-- Try it --
For the listing that follows, report how many lines contain the word "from", giving the number and no other text.

** Information given follows **

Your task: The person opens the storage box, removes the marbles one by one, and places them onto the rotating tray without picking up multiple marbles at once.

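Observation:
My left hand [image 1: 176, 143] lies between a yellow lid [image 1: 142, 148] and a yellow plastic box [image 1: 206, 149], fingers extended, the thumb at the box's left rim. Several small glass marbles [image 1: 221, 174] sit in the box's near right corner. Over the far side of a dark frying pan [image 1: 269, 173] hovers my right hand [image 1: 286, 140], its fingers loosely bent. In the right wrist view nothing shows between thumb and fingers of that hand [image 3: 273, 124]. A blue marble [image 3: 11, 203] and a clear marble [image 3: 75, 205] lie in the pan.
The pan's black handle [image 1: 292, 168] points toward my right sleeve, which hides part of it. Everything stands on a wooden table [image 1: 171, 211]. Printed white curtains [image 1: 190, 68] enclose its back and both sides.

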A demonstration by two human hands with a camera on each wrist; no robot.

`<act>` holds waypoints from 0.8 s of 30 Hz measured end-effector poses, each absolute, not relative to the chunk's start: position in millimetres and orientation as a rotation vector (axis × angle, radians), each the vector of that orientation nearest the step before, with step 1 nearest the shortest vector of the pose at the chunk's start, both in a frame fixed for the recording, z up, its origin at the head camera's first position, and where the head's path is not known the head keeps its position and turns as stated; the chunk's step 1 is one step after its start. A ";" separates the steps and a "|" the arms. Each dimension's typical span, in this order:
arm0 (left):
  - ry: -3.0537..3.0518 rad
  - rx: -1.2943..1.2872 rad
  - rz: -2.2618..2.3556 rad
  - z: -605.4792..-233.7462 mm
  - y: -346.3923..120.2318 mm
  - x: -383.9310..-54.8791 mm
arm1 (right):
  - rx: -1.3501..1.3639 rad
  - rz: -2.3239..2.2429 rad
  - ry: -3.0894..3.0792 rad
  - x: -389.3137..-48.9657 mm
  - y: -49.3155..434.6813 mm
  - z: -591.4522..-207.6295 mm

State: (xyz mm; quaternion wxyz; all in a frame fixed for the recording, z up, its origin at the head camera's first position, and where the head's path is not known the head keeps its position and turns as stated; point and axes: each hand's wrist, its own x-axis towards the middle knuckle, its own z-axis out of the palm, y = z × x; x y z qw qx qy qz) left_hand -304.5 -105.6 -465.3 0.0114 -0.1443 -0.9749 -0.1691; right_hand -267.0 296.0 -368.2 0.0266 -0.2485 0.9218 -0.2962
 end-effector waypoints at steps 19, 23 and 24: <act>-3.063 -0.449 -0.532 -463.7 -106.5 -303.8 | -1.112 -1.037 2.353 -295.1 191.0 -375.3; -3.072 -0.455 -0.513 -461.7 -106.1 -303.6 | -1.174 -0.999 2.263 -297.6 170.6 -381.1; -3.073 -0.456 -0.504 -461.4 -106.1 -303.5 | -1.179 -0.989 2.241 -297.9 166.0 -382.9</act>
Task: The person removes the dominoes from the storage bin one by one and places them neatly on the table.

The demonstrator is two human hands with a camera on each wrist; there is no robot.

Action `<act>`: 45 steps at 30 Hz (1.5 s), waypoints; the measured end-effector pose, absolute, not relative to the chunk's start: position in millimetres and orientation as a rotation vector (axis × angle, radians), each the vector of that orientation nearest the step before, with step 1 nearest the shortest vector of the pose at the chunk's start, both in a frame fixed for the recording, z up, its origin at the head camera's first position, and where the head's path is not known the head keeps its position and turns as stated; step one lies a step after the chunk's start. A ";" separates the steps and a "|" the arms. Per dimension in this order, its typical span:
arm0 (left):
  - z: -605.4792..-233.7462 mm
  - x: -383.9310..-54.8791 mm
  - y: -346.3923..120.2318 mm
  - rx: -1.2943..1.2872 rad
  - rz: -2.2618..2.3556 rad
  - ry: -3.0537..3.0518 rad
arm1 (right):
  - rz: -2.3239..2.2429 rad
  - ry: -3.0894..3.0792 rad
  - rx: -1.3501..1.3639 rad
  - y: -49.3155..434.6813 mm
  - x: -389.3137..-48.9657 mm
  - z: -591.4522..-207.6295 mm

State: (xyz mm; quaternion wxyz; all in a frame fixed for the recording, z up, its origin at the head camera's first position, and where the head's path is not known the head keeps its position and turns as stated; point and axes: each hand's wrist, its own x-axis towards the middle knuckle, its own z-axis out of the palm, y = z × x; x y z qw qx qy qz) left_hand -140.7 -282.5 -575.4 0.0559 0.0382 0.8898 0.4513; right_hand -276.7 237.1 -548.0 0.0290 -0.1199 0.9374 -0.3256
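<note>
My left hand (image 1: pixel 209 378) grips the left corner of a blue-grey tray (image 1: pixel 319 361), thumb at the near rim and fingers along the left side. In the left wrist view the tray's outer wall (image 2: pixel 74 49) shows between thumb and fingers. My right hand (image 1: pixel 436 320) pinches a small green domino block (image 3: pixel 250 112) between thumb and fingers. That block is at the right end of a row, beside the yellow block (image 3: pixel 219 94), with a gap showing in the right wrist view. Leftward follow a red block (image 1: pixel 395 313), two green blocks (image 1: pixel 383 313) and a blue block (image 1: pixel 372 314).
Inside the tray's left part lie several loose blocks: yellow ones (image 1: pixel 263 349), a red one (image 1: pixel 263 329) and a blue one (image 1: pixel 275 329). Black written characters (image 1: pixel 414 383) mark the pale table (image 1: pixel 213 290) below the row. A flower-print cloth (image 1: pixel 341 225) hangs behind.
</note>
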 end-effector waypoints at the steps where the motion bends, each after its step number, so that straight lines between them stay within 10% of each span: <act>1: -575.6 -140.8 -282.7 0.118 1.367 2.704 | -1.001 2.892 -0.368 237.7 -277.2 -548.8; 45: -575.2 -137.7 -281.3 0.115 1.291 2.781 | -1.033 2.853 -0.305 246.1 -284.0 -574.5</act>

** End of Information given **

-- Solution to this task --
2